On 08/04/2011 02:44 AM, Herbert Xu wrote:
On Sun, Jul 24, 2011 at 07:53:14PM +0200, Mathias Krause wrote:
With this algorithm I was able to increase the throughput of a single
IPsec link from 344 Mbit/s to 464 Mbit/s on a Core 2 Quad CPU using
the SSSE3 variant -- a speedup of +34.8%.
Were you testing this on the transmit side or the receive side?
As the IPsec receive code path usually runs in a softirq context,
does this code have any effect there at all?
This is pretty similar to the situation with the Intel AES code.

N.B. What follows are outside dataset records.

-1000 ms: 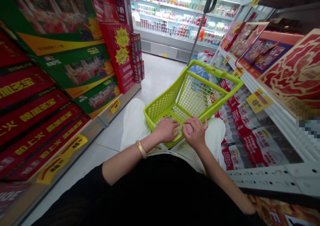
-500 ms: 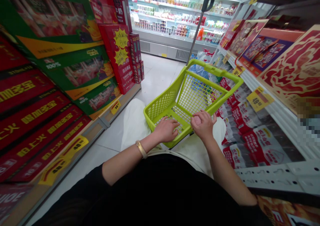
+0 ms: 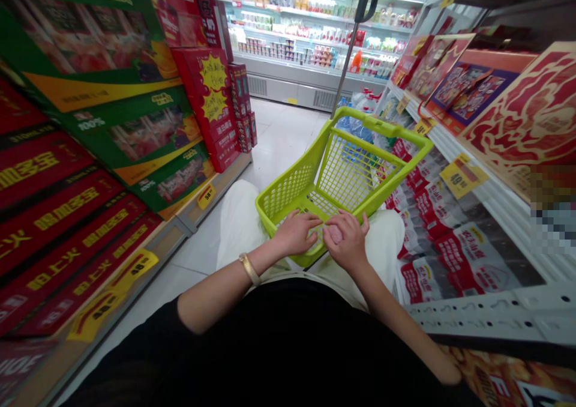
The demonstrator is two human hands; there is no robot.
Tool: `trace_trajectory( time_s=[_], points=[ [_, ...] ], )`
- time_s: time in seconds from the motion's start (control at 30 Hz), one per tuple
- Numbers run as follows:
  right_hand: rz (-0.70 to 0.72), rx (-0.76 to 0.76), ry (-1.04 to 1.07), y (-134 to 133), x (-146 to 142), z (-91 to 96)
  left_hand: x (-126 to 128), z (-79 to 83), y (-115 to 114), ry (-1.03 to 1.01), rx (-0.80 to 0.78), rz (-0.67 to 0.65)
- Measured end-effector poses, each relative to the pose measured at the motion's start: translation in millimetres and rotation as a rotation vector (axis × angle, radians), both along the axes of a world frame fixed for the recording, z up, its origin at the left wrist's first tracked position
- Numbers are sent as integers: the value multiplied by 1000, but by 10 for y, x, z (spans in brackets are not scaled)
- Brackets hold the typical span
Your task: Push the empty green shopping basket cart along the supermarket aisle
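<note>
A lime-green shopping basket (image 3: pixel 288 186) with lattice walls and a long upright handle (image 3: pixel 368 2) stands between my knees. Over its near rim lies my left hand (image 3: pixel 296 234), fingers loosely stretched and apart, holding nothing. Just to the right, my right hand (image 3: pixel 353 245) is curled round a small, roundish pink lump (image 3: pixel 335 234), too small and covered to name. The fingertips of both hands almost meet; whether they touch I cannot tell. Part of the basket's near wall is hidden behind the hands. Its visible floor holds no goods.
Stacked red drink cartons (image 3: pixel 76 227) and green juice boxes (image 3: pixel 135 131) line the left. A shelf (image 3: pixel 508 209) with gift boxes (image 3: pixel 472 89) stands close on the right, with shrink-wrapped bottles (image 3: pixel 454 254) below. A chilled dairy display (image 3: pixel 288 77) closes off the aisle ahead.
My right hand has moved left with the pink lump, closer to my left hand. My left hand stays over the near rim. The view has shifted slightly.
</note>
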State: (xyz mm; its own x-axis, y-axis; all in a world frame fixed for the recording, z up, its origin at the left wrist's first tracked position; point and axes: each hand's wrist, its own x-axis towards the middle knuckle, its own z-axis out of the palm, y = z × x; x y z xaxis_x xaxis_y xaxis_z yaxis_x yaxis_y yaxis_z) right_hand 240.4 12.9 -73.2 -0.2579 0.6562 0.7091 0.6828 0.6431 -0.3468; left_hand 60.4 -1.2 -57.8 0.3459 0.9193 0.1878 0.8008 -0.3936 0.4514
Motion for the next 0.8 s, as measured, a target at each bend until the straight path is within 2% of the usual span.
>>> trace_trajectory(
  time_s=[0.1,0.17,0.23,0.3,0.4,0.5,0.57,0.7,0.8],
  points=[
    [36,-19,-4,-115,-26,7,-173,27,94,-197,130,-47],
    [57,-21,-2,-177,-33,6,-360,118,210,-215,270,-17],
    [86,-30,6,-238,-54,0,-579,237,371,-146,383,105],
    [127,-43,7,-302,-96,-11,-789,335,564,-65,399,270],
    [186,-43,-10,-382,-174,-28,-1008,369,845,-9,242,414],
    [205,-36,-20,-421,-217,-36,-1099,259,1036,-95,14,416],
    [201,-39,-12,-423,-219,-36,-1122,145,1104,-146,-76,393],
    [178,-44,5,-394,-199,-31,-1166,-57,1158,-238,-166,397],
    [144,-41,-4,-369,-181,-28,-1191,-136,1164,-317,-185,445]
  ],
)
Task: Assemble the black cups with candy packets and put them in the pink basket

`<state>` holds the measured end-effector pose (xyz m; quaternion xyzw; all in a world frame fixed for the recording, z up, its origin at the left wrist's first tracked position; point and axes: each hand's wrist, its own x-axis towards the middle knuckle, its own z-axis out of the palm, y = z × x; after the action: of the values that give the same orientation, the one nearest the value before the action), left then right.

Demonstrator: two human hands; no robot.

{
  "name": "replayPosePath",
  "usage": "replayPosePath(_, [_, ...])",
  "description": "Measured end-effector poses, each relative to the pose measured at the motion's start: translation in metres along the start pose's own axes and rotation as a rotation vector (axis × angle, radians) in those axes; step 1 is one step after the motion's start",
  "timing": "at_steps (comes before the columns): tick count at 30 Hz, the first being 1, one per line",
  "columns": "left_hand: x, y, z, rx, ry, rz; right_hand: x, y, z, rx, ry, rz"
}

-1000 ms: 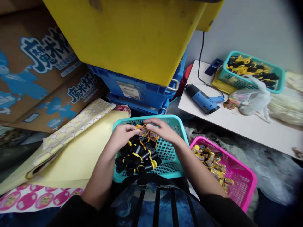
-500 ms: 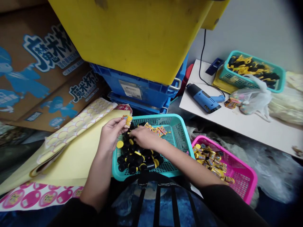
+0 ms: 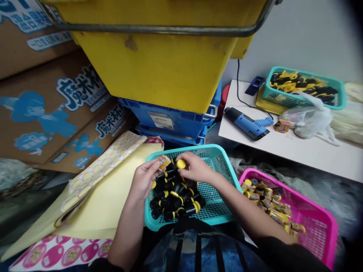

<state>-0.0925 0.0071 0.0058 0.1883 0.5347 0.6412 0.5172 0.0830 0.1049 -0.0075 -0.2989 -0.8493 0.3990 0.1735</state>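
Note:
My left hand [image 3: 145, 180] pinches a small yellow printed label sleeve [image 3: 163, 162] over the far left side of a teal basket [image 3: 222, 154]. Close beside it, my right hand [image 3: 198, 169] is closed on a small black container with a yellow cap [image 3: 181, 163]. The cap faces up, and the fingers hide most of the black body. Many loose black containers with yellow caps [image 3: 177, 194] lie heaped in the basket below both hands. My right forearm crosses the basket's right rim and covers part of it.
To the right stands a pink basket [image 3: 319, 234] with yellow-wrapped containers [image 3: 268, 198]. A blue heat gun [image 3: 246, 122] lies on the white table [image 3: 306, 158], near another teal basket [image 3: 344, 92]. Stacked yellow [image 3: 170, 71] and blue crates [image 3: 184, 126] rise ahead. Cartons [image 3: 45, 113] and sticker sheets [image 3: 93, 207] are at left.
My right hand has lifted a yellow-capped black container from the heap. The left hand still holds the label sleeve. The view has tilted up and shifted left.

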Motion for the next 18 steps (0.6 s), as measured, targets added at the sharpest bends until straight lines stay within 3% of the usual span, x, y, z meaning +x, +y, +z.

Over there they solved it by using the asynchronous interface and
deferring the processing to a work queue.
I have vague plans to clean up extended state handling and make
kernel_fpu_begin work efficiently from any context. (i.e. the first
kernel_fpu_begin after a context switch could take up to ~60 ns on Sandy
Bridge, but further calls to kernel_fpu_begin would be a single branch.)
The current code that handles context switches when user code is using
extended state is terrible and will almost certainly become faster in
the near future.
Hopefully I'll have patches for 3.2 or 3.3.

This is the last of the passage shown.